BERLIN (Reuters) -German online fashion retailer Zalando reported a slump in quarterly profit on Wednesday as it offered discounts to try to keep customers shopping online after physical stores reopened following the easing of coronavirus lockdowns.
Europe’s biggest fashion e-commerce player said its third-quarter adjusted operating profit fell to 9.8 million euros ($11.35 million) from 118 million a year ago, while sales rose 23% to 2.3 billion euros, slightly ahead of analysts’ average estimate of 2.24 billion.

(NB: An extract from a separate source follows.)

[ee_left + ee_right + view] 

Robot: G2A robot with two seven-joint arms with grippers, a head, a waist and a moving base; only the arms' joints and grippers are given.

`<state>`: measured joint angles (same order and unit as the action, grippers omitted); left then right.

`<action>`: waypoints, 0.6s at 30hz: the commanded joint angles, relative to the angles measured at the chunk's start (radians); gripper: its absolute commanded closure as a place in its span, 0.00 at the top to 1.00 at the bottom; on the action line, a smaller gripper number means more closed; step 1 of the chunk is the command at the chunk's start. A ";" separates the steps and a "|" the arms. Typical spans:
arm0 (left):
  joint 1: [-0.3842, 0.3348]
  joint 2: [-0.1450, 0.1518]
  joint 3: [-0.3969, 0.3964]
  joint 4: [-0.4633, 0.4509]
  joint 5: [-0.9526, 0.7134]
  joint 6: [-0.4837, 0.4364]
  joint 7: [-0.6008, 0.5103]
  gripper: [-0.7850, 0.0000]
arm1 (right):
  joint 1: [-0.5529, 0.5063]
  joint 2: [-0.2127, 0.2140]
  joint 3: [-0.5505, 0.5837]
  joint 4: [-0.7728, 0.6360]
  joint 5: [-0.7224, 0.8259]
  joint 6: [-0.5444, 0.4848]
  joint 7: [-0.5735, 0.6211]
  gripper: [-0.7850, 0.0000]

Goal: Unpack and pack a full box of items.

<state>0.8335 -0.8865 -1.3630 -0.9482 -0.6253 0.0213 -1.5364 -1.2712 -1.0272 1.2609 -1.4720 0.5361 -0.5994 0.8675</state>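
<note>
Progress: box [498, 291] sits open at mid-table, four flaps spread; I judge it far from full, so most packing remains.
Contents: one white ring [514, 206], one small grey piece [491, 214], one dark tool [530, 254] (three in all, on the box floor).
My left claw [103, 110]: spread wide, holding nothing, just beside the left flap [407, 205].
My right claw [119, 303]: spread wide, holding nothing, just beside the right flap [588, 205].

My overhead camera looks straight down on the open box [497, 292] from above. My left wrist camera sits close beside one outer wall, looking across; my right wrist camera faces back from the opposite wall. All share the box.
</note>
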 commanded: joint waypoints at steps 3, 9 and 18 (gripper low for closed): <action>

Zalando said its operating profit was in line with the number it posted in the third quarter of 2019, before the pandemic helped the company post exceptional results.
It said there was a “fierce promotional environment” in many European markets, adding that unusually warm weather in the period had kept a lid on demand for full-price fall/winter items and increased sales of discounted spring/summer fasion.
Zalando spent more on marketing on the period, also due to its recent launch in six new markets in eastern Europe.
Zalando shares dropped 1.7% in early Frankfurt trading at 0615 GMT.
“Despite growing inflation and supply chain uncertainties, we remain confident to achieve our upgraded full-year outlook,” finance chief David Schroeder said in a statement.
Zalando reiterated it expects full-year sales to grow 26%-31% to 10.1 billion-10.5 billion euros and forecast adjusted earnings before interest and taxation to reach the upper half of its guided 400 million-475 million euros range.
British rival ASOS warned last month that supply chain pressures and consumers returning to pre-pandemic behaviour could reduce 2022 profit by over 40%.